_ACTIVITY_
If a line of the data below holds the word "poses", list it.

_DATA FOR REVIEW_

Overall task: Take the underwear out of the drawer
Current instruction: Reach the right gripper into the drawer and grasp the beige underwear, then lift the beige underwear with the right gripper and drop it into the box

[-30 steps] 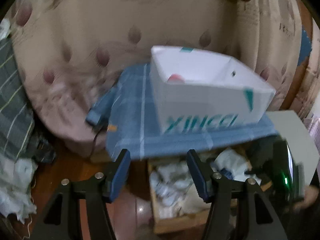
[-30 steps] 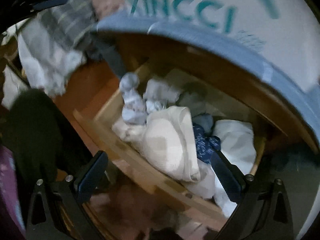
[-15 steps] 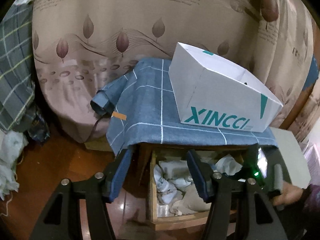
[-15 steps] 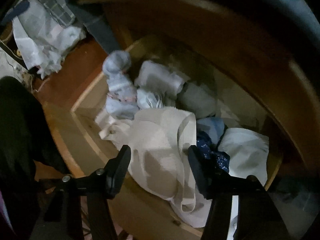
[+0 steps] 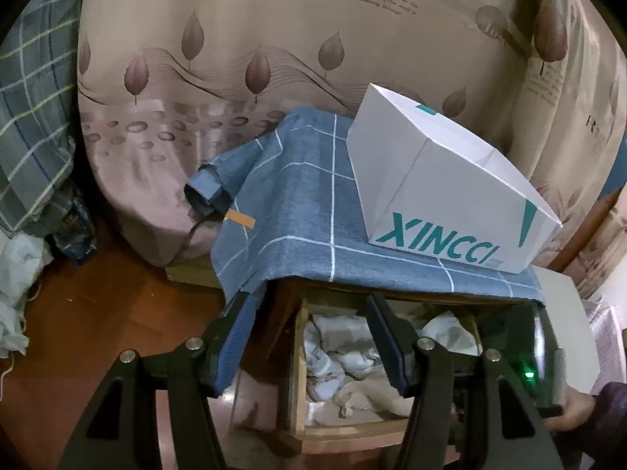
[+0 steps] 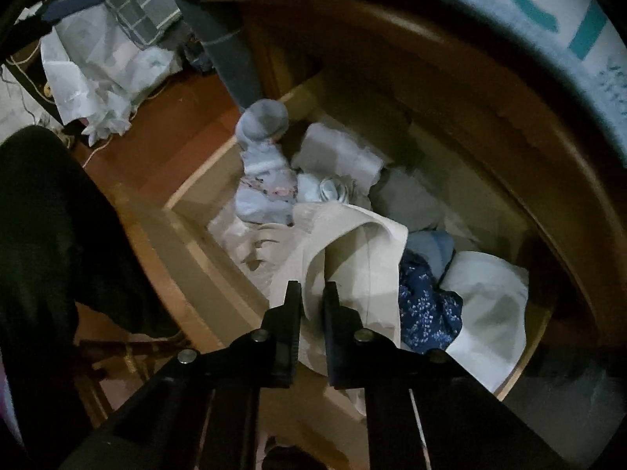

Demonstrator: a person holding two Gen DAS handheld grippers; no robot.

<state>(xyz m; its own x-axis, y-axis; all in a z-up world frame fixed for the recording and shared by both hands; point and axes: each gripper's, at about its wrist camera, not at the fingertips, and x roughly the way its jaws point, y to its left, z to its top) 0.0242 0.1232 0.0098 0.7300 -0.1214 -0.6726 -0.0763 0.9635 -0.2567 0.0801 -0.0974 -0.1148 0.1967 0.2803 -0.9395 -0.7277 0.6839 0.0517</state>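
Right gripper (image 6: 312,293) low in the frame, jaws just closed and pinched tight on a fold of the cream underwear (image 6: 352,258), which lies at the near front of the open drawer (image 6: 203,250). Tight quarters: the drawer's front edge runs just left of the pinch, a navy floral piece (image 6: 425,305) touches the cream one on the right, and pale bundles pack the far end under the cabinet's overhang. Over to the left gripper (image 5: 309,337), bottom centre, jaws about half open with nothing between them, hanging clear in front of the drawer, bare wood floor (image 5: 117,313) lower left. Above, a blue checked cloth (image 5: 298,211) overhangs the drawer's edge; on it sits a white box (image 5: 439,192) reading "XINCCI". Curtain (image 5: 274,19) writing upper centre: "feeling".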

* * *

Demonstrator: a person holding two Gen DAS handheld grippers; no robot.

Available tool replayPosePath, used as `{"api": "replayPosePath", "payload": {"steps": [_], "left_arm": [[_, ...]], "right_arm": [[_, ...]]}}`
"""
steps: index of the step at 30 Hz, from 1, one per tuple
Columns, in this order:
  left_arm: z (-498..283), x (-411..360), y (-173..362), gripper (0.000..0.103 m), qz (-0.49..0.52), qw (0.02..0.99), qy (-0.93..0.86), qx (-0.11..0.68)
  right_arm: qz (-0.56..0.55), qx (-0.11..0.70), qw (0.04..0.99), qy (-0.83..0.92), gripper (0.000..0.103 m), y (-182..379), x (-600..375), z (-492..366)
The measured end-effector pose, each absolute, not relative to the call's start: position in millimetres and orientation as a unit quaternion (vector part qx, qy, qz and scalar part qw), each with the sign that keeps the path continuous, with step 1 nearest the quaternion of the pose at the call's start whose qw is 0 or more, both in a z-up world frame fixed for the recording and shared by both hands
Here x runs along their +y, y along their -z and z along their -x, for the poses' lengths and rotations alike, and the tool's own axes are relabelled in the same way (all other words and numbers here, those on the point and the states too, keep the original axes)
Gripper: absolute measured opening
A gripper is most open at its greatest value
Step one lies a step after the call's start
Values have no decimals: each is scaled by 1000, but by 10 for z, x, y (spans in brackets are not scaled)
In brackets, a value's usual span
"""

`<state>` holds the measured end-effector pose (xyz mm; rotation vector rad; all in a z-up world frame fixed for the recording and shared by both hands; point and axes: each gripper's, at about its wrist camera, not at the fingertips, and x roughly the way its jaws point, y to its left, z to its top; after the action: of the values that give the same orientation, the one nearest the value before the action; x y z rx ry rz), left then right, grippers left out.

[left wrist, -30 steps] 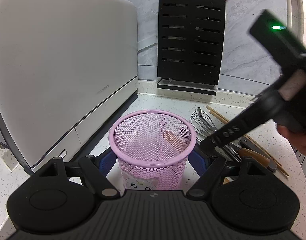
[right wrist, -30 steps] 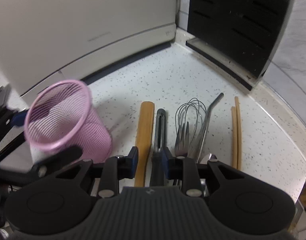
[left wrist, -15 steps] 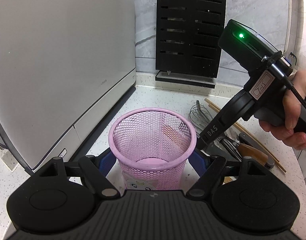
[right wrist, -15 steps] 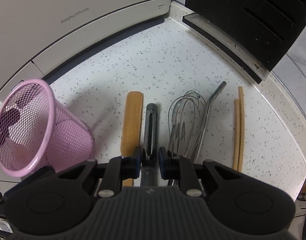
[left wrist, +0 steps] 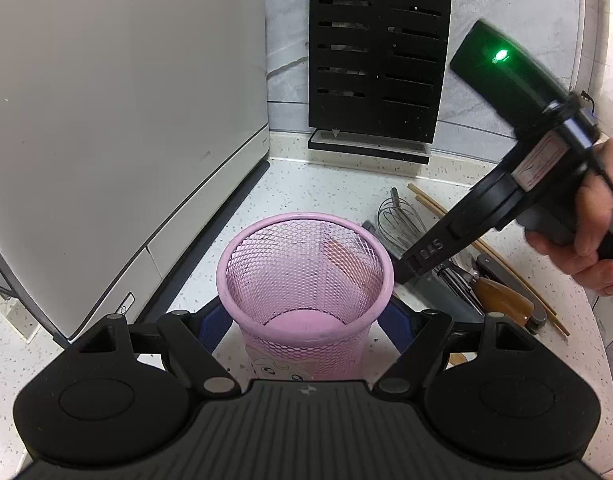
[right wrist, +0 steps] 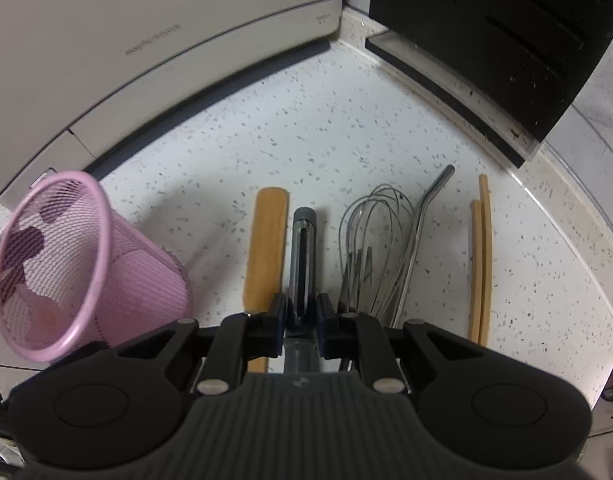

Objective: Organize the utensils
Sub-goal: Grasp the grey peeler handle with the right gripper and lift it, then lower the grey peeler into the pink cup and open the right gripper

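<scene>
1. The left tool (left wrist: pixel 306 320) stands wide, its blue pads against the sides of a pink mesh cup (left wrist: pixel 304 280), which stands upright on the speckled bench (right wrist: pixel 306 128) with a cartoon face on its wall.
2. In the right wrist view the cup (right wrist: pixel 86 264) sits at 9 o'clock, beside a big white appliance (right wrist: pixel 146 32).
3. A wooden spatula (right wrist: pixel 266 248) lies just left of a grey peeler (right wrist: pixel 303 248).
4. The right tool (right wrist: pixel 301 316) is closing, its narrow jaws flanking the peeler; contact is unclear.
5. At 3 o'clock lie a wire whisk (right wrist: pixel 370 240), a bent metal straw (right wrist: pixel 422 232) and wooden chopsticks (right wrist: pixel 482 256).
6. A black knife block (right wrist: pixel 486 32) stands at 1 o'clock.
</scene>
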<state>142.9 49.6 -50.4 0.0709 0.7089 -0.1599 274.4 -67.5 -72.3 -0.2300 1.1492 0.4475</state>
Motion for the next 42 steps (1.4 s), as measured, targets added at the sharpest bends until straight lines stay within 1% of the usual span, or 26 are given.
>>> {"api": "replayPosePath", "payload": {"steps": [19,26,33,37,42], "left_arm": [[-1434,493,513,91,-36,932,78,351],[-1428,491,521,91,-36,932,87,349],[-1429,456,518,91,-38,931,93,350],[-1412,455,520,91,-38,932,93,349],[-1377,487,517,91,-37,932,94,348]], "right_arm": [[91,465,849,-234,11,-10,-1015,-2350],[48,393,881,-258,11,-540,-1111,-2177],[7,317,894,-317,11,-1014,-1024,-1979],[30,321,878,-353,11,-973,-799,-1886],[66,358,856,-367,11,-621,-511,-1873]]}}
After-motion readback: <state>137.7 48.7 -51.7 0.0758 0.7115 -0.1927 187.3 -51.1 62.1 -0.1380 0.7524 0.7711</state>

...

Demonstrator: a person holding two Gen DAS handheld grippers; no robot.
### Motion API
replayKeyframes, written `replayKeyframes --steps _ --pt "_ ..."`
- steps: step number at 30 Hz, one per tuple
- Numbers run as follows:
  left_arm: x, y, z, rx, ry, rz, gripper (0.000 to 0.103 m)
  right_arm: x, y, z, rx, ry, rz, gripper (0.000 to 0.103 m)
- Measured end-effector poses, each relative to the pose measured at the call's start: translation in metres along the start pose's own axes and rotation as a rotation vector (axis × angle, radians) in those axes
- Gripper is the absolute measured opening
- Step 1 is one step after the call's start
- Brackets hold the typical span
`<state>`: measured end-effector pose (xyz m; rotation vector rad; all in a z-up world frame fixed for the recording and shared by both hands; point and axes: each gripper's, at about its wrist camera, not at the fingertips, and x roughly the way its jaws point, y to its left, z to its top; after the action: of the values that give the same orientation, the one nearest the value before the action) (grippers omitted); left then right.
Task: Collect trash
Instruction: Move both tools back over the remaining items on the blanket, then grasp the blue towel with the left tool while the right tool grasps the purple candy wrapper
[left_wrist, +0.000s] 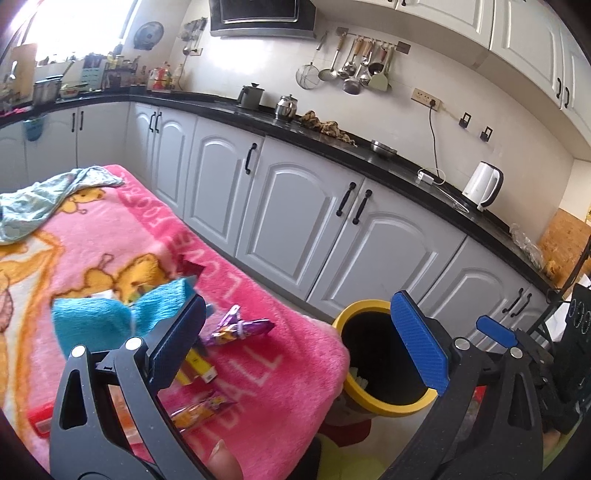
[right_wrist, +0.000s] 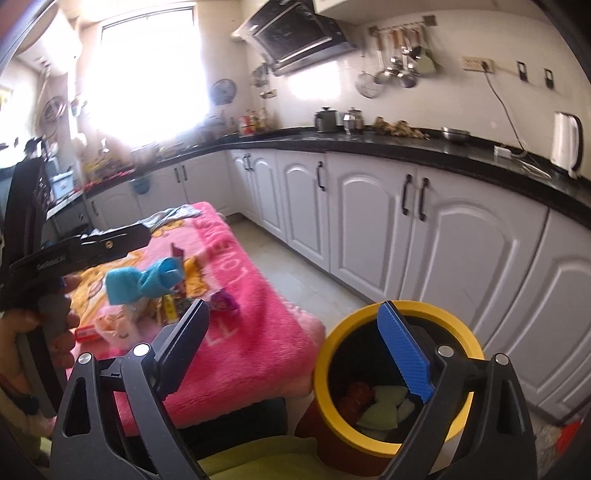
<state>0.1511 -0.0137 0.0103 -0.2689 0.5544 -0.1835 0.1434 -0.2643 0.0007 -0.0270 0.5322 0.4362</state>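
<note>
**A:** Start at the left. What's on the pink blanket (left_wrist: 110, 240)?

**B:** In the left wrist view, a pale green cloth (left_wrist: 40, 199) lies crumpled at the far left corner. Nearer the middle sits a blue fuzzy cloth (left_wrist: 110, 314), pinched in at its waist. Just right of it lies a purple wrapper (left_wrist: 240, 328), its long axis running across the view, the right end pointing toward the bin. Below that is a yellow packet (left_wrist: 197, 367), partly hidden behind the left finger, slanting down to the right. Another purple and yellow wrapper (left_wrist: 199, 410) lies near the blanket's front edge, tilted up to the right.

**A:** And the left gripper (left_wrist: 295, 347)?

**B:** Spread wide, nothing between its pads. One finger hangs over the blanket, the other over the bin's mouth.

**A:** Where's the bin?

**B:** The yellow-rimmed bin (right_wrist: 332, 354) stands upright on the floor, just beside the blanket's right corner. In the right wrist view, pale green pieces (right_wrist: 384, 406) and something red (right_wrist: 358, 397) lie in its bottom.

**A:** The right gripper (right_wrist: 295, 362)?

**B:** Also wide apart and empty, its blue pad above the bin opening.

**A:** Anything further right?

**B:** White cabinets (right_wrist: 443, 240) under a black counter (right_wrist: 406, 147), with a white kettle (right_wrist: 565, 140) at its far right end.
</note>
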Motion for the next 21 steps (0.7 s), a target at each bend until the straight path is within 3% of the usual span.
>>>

_EXPECTED ANSWER_
Here x runs along their +y, y along their -z and z along their -x, for the poses' lengths and rotations alike, and the tool's own axes are relabelled in the same way (all other words and numbers here, those on the point and the states too, keep the original axes)
- Measured end-effector poses, each relative to the pose measured at the call's start: translation in metres along the start pose's own axes and rotation as a rotation vector (axis × angle, radians) in those axes

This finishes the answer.